INSTRUCTIONS TO FOLLOW: Without the pictures, repeat all of the data exactly as it appears below.

================

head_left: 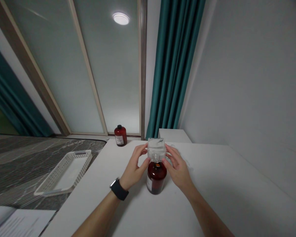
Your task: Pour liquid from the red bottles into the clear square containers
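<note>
Between my two hands is a clear, square-sided bottle (156,147), tipped upside down with its neck pointing downward. Fingers and thumb of my left hand (138,161) grip its left side; my right hand (177,163) grips the right side. Directly below stands a brown bottle (156,179) with a white label, upright on the white table. The clear bottle's neck meets the opening of the brown bottle, and I cannot tell how far it goes in. On my left wrist is a dark watch (119,189).
Another brown bottle (120,135) with a black cap stands at the table's far left edge. Left of the white table (202,204) lies a white perforated basket (76,179) on grey patterned flooring. An open booklet (27,222) is at lower left. A white box (174,135) sits behind the table.
</note>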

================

PROBLEM SOLUTION:
head_left: 
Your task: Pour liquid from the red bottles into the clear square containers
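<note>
Between my two hands is a clear, square-sided bottle (156,147), tipped upside down with its neck pointing downward. Fingers and thumb of my left hand (138,161) grip its left side; my right hand (177,163) grips the right side. Directly below stands a brown bottle (156,179) with a white label, upright on the white table. The clear bottle's neck meets the opening of the brown bottle, and I cannot tell how far it goes in. On my left wrist is a dark watch (119,189).
Another brown bottle (120,135) with a black cap stands at the table's far left edge. Left of the white table (202,204) lies a white perforated basket (76,179) on grey patterned flooring. An open booklet (27,222) is at lower left. A white box (174,135) sits behind the table.
</note>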

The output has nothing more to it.